▶ **Problem to solve**: From the listing, collect all lines containing the word "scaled".

▶ **Data supplied**:

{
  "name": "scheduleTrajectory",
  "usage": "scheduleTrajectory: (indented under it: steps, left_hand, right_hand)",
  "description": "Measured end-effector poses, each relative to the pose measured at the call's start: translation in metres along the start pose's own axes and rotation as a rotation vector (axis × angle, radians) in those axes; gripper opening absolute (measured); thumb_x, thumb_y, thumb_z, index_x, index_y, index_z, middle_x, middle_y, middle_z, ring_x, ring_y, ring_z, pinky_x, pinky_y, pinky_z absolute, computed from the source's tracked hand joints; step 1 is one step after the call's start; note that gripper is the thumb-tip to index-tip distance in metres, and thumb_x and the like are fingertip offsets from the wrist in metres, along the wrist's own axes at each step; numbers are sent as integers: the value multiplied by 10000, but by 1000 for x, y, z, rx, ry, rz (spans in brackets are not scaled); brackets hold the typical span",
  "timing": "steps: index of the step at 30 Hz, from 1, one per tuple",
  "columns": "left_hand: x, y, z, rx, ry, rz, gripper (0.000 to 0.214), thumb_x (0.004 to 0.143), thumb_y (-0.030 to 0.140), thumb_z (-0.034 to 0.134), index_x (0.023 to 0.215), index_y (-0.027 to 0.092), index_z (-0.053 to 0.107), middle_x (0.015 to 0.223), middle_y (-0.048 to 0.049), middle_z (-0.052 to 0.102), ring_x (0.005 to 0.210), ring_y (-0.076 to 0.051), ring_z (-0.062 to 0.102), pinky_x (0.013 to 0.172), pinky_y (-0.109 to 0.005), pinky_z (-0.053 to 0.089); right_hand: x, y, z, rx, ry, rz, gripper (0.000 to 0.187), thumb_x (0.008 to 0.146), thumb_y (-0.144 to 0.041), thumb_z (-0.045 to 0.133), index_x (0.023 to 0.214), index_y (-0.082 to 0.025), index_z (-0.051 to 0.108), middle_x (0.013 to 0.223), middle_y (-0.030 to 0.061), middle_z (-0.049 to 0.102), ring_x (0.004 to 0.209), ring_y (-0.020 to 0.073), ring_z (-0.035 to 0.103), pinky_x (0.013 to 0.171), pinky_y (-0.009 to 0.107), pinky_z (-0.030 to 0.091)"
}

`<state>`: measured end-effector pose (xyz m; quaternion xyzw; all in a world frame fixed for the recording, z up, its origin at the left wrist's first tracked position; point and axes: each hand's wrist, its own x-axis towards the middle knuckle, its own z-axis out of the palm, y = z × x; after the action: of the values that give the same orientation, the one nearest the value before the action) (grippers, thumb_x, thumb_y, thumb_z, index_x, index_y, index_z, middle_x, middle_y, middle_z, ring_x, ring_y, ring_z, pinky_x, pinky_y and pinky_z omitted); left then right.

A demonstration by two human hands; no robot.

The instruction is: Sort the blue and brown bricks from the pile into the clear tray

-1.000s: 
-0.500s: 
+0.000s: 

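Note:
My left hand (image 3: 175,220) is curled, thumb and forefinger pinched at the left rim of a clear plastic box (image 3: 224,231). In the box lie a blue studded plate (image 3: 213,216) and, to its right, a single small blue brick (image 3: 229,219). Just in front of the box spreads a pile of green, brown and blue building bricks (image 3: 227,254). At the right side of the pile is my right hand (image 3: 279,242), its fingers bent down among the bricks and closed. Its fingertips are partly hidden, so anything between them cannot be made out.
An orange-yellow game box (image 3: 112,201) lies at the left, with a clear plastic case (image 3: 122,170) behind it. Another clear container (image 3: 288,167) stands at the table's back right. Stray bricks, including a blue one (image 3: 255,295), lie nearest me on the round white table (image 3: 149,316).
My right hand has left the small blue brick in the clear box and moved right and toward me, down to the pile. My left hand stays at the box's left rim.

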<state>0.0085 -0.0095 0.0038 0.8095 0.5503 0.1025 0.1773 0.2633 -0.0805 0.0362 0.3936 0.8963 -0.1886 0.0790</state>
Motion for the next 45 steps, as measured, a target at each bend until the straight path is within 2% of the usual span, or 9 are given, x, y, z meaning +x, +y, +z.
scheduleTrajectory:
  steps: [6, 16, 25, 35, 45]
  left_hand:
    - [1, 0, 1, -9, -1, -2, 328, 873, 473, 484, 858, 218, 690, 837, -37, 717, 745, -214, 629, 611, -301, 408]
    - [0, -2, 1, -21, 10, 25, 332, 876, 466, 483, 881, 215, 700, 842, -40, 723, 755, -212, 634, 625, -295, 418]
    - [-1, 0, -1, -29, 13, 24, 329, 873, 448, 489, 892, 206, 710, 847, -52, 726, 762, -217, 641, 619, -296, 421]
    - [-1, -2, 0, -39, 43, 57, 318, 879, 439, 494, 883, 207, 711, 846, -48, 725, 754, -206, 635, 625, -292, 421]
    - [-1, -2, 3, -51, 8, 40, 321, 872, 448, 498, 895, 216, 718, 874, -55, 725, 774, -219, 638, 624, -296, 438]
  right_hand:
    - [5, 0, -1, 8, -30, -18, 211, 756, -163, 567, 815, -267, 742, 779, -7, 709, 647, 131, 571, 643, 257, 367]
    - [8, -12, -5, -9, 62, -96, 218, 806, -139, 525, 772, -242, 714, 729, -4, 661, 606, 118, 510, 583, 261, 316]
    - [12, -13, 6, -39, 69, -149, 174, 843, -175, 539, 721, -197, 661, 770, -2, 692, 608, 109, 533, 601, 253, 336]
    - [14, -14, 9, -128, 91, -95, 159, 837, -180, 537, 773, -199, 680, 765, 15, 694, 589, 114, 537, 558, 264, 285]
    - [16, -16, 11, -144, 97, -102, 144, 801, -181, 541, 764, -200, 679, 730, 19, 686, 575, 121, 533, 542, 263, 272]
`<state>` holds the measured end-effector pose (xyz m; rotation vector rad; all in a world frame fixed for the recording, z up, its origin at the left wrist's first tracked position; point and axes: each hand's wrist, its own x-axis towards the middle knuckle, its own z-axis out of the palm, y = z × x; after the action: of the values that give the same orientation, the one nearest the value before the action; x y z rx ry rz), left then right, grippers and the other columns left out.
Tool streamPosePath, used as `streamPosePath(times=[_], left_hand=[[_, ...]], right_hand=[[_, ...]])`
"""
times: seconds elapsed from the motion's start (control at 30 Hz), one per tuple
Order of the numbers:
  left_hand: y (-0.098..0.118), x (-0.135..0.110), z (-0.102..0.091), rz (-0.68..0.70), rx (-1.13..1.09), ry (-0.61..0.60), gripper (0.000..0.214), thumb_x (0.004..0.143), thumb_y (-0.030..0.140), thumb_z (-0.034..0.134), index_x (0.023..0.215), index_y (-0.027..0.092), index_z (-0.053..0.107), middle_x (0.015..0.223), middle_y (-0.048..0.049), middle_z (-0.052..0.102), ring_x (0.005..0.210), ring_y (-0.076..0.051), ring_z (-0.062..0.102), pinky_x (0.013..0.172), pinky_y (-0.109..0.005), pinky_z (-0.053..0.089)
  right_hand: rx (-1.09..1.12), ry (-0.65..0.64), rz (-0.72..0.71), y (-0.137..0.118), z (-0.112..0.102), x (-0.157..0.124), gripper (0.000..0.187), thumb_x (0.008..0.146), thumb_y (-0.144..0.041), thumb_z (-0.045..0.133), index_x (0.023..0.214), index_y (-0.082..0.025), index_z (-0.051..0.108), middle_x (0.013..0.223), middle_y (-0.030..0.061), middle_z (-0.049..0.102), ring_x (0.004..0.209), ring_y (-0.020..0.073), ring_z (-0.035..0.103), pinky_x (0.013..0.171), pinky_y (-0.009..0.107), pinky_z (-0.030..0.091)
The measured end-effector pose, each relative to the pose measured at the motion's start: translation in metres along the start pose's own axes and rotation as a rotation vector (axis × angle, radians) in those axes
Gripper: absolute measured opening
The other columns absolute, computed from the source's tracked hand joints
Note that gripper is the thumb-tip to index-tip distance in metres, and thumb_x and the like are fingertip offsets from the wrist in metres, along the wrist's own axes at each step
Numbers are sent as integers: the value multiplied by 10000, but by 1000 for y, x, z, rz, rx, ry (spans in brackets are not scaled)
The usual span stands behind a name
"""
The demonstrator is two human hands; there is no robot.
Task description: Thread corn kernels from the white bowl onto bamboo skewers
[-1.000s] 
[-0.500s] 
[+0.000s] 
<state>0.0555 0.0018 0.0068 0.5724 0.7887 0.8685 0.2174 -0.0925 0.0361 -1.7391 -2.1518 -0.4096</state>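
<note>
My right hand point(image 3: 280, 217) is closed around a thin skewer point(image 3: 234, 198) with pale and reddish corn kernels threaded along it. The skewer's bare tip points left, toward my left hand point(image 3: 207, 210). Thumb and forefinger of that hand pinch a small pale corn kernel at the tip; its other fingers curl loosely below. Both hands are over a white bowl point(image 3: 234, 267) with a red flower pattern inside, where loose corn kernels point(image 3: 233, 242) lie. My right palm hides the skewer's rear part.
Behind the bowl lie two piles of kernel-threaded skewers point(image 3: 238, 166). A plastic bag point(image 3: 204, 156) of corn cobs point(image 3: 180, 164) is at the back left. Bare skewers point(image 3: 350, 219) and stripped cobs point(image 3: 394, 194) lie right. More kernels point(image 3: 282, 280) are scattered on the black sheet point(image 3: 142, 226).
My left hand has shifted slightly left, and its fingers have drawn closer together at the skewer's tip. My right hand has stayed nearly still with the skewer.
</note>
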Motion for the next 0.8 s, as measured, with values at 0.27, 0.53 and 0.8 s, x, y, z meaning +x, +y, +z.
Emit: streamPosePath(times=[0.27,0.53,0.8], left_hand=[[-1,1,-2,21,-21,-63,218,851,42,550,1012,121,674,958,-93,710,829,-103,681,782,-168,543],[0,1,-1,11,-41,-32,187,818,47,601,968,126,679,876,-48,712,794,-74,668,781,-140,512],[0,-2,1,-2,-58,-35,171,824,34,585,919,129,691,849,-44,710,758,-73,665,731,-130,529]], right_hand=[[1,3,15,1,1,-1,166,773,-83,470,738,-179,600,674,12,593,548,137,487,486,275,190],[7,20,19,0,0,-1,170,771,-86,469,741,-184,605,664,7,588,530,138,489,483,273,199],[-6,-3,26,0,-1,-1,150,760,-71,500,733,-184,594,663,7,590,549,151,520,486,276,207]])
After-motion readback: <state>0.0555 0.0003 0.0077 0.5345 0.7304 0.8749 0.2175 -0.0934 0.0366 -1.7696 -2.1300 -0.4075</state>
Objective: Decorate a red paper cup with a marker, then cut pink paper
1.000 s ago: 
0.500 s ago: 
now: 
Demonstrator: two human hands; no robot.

▶ **Your response**:
  "description": "Measured end-effector poses, each relative to the pose measured at the call's start: translation in metres along the start pose's own axes and rotation as a rotation vector (axis × angle, radians) in those axes; gripper opening absolute (measured); thumb_x, thumb_y, thumb_z, index_x, index_y, index_z, middle_x, middle_y, middle_z, ring_x, ring_y, ring_z, pinky_x, pinky_y, pinky_z absolute, computed from the source's tracked hand joints; step 1 is one step after the call's start; note that gripper is the thumb-tip to index-tip distance in metres, and thumb_x and the like are fingertip offsets from the wrist in metres, along the wrist's own axes at each step; numbers are sent as integers: the value multiplied by 10000, but by 1000 for x, y, z, rx, ry, rz (spans in brackets are not scaled); brackets hold the typical span",
Numbers are sent as integers: the value multiplied by 10000, but by 1000 for y, x, z, rz, rx, ry (spans in brackets are not scaled)

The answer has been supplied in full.